What the task requires: Find every line of the records that has "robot" and return it.

[Study material]

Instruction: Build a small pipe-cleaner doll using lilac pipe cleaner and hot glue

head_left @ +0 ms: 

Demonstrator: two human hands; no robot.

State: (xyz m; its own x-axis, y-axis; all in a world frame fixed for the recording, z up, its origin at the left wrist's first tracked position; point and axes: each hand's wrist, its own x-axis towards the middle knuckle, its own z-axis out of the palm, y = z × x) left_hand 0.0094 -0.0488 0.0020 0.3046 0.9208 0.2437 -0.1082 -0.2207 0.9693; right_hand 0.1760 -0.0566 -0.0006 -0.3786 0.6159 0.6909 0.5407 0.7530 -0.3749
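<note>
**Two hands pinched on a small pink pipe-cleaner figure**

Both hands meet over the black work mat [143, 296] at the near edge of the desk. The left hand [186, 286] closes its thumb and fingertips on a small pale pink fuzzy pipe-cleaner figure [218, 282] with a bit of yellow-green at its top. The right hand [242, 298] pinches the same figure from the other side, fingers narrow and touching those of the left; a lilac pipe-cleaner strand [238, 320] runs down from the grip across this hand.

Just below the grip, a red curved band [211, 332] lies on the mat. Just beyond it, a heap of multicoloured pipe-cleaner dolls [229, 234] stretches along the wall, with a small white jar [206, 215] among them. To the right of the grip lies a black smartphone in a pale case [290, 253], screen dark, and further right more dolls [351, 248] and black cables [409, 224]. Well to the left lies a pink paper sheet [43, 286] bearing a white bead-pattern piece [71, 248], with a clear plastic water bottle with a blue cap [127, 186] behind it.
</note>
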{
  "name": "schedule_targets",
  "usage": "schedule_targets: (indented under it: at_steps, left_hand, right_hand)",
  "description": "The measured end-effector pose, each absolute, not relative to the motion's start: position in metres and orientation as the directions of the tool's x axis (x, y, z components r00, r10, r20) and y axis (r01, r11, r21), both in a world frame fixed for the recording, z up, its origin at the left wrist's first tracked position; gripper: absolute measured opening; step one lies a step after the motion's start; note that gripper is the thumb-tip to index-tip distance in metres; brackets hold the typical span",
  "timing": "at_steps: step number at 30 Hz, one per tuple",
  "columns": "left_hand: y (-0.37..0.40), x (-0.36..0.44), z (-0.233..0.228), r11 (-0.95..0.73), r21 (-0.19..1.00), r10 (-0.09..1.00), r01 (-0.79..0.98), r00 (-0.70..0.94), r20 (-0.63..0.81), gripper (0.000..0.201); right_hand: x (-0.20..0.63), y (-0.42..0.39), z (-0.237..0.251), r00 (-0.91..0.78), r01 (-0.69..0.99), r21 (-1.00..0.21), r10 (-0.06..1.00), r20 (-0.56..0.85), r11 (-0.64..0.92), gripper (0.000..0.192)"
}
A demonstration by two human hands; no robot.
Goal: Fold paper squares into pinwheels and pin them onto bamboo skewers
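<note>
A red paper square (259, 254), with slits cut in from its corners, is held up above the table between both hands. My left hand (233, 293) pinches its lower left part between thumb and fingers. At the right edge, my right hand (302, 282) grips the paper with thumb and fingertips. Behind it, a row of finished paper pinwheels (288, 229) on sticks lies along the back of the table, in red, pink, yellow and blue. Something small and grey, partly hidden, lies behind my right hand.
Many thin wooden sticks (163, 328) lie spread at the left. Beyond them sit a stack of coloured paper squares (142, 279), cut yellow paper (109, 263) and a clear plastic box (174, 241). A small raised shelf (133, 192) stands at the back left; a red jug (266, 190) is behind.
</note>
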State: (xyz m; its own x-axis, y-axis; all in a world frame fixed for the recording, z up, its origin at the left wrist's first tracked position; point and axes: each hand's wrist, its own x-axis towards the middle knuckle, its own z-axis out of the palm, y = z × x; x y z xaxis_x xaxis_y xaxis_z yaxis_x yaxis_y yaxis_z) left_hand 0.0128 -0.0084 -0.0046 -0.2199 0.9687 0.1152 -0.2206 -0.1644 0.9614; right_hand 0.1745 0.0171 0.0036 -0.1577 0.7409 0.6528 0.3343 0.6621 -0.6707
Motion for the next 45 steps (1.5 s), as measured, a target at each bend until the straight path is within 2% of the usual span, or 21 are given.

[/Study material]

Your response:
Demonstrator: two human hands; no robot.
A demonstration by two human hands; no robot.

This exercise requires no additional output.